His wash at the sink is pleasurable and slow. Champions. All day labouring, all day thinking about the game. He pours water from the kettle into the basin, tops it up with cold. Moves a chair. Sits. His boy watches as he unlaces his hard boots and rolls each sock down an ankle and foot. He puts his feet in the basin and the boy tunes the radio to Sanderson and Crampsey. A plate of food, kept warm, a quick sleep and the next day is work and some of the boys are tired from celebrating.
The man is sixty years old. He labours on all the buildings. Is there till the last in 1969. He builds the concrete castle for the weans and the paths that go from building to building. Low walls. Grass. A place where the shops will be. Full classes and overspills in the primary schools. More schools needing built. The last of the trades come in to do their jobs. Tenants move in and the workers move out. Red Road. He built the highest towers in Europe.
His son views the flats as he walks with his siblings in a line behind his father and he thinks of the Yellow Brick Road. Likes them. Sleek. Space age. Mammoth. Rid Road says his mother. Red Road. His father’s last workplace. Red Road.
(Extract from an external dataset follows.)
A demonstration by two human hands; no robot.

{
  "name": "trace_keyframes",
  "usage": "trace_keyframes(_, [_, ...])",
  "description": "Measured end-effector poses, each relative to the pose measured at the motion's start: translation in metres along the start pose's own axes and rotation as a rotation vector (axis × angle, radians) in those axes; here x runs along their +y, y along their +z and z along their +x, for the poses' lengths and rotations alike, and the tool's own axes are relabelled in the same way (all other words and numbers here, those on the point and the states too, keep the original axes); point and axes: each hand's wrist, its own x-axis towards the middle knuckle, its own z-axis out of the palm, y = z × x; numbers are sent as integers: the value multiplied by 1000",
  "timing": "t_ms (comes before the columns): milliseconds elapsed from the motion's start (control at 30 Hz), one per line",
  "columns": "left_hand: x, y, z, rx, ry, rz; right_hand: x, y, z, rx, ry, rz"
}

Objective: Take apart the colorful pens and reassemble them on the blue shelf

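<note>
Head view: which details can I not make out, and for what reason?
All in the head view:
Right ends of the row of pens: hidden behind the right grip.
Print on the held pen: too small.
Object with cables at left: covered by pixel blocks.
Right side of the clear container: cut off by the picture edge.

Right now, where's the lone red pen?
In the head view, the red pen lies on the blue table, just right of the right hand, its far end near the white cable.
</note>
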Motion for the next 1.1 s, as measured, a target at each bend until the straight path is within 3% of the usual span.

Houses for thousands.
Section One
May 1966
SHE WATCHED AS THE towers grew larger. Her boy played with the frayed seat-top in front of him. The bus slowed at every stop and people took an age to get on and off. She would cry, she swore, if they’d run out of houses and she had to go back to the Calton.
The buildings were shocking. Massive. Some finished, with sleek sides and neat rows of windows, others with their insides exposed, dark as engines. Half-finished cladding. Cranes hanging over the tops. Scaffolding. The noise of the construction was exhilarating.
‘Ma, Ma, look up, they’re falling!’
May pulled her son’s arm and told him they didn’t have time to stop but she glanced at the tumbling clouds at the tops of the towers and knew what he meant.
It seemed like the whole of Glasgow was in the foyer of one-eight-three Petershill Drive. Shouts and laughter and hand claps.
‘Are they nice?’ May said to someone, anyone.
‘Brand new.’
‘What did you get?’
‘Twenty-two floor. Number four.’ The woman’s face was full and freckled. She smiled.
Her man dangled a key from his thumb and forefinger then snapped his fist around it. He wore a suit. His smile was huge.
‘It’s something else.’ The woman touched May on the shoulder. ‘The most beautiful house I’ve ever seen.’
‘Come on, son.’
May didn’t care what she got but she had to get something. The man at the desk sat like Santa. He clicked a pen with his thumb.
‘What do I do?’
‘Put your hand in and take a piece of paper.’
‘Are there any left?’
‘Oh, aye, plenty.’
May stopped. It was too much. She couldn’t believe it could happen. The police, the Corporation, they said they’d help her get away and here she was about to get her new start. He’ll find me. He’ll chase me all the way to Red Road. He’ll wreck it. She didn’t deserve this, one of these immaculate houses.
The man waved his hand over the ballot box and said, ‘On you go.’
Yes, she bloody did deserve it.
Eyes closed, she put in her hand and felt for a slip of paper.
‘What have we got, what have we got?’ Her son jumped up to look at the piece of paper.
‘Fifteen/three, that’s what we’ve got,’ she said to her son.
‘Fifteen/three.’
‘Is that a good one?’
‘Oh aye, son, that’s a good one.’
‘Now, some folk have been swapping their houses if they’d prefer something higher up or lower down, and that’s fine,’ the man said.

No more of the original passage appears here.